··· Dataset excerpt

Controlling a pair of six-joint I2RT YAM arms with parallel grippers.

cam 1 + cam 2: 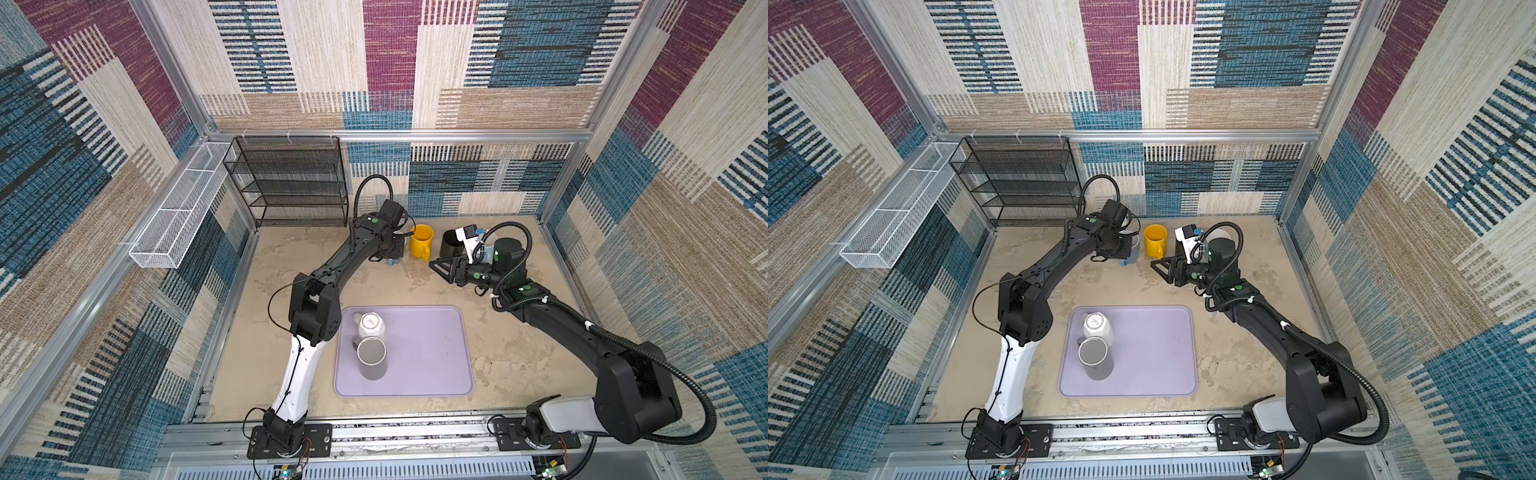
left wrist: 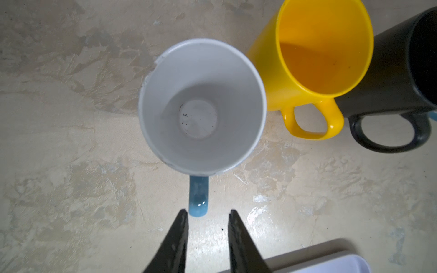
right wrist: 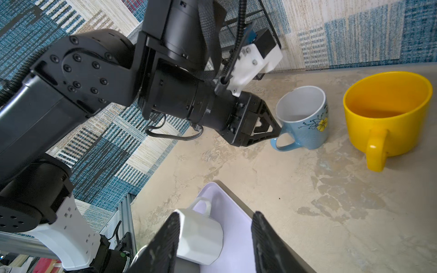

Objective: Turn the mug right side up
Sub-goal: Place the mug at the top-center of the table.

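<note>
1. Black fingers (image 2: 179,236) of the left gripper (image 2: 208,212) loom closest in the left wrist view. They are parted wider than the handle (image 2: 198,196) of the pale blue ceramic mug with a yellow flower (image 3: 305,127). The handle's end lies just between the tips, unclamped.
2. I judge that mug to be the task's own. It already stands mouth-up on the mottled beige tabletop (image 1: 274,249), towards the back wall. A crooked retreat could hook a finger on the handle and spin or tip the mug.
3. Near it, but apart, stands a glossy yellow mug (image 3: 387,113), with a matt black mug (image 2: 402,71) beyond. One shove could knock them together.
4. The right gripper (image 1: 440,266) hangs above the table, half parted and empty, pointing towards the left wrist. If both arms move at once, they may clash.
5. On the lavender plastic tray (image 1: 428,353) a white faceted mug (image 1: 371,326) rests base-up, touching a grey cylindrical mug (image 1: 372,353). Grasping either one could drag its neighbour.
</note>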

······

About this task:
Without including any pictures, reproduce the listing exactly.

Answer section:
Controlling a pair of six-joint I2RT YAM arms with parallel grippers.

cam 1 + cam 2: 
left wrist: 
right wrist: 

Objective: Turn the mug right side up
Sub-goal: Place the mug at the top-center of the table.

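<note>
1. Black fingers (image 2: 179,236) of the left gripper (image 2: 208,212) loom closest in the left wrist view. They are parted wider than the handle (image 2: 198,196) of the pale blue ceramic mug with a yellow flower (image 3: 305,127). The handle's end lies just between the tips, unclamped.
2. I judge that mug to be the task's own. It already stands mouth-up on the mottled beige tabletop (image 1: 274,249), towards the back wall. A crooked retreat could hook a finger on the handle and spin or tip the mug.
3. Near it, but apart, stands a glossy yellow mug (image 3: 387,113), with a matt black mug (image 2: 402,71) beyond. One shove could knock them together.
4. The right gripper (image 1: 440,266) hangs above the table, half parted and empty, pointing towards the left wrist. If both arms move at once, they may clash.
5. On the lavender plastic tray (image 1: 428,353) a white faceted mug (image 1: 371,326) rests base-up, touching a grey cylindrical mug (image 1: 372,353). Grasping either one could drag its neighbour.
</note>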

Nothing further is required for this exercise.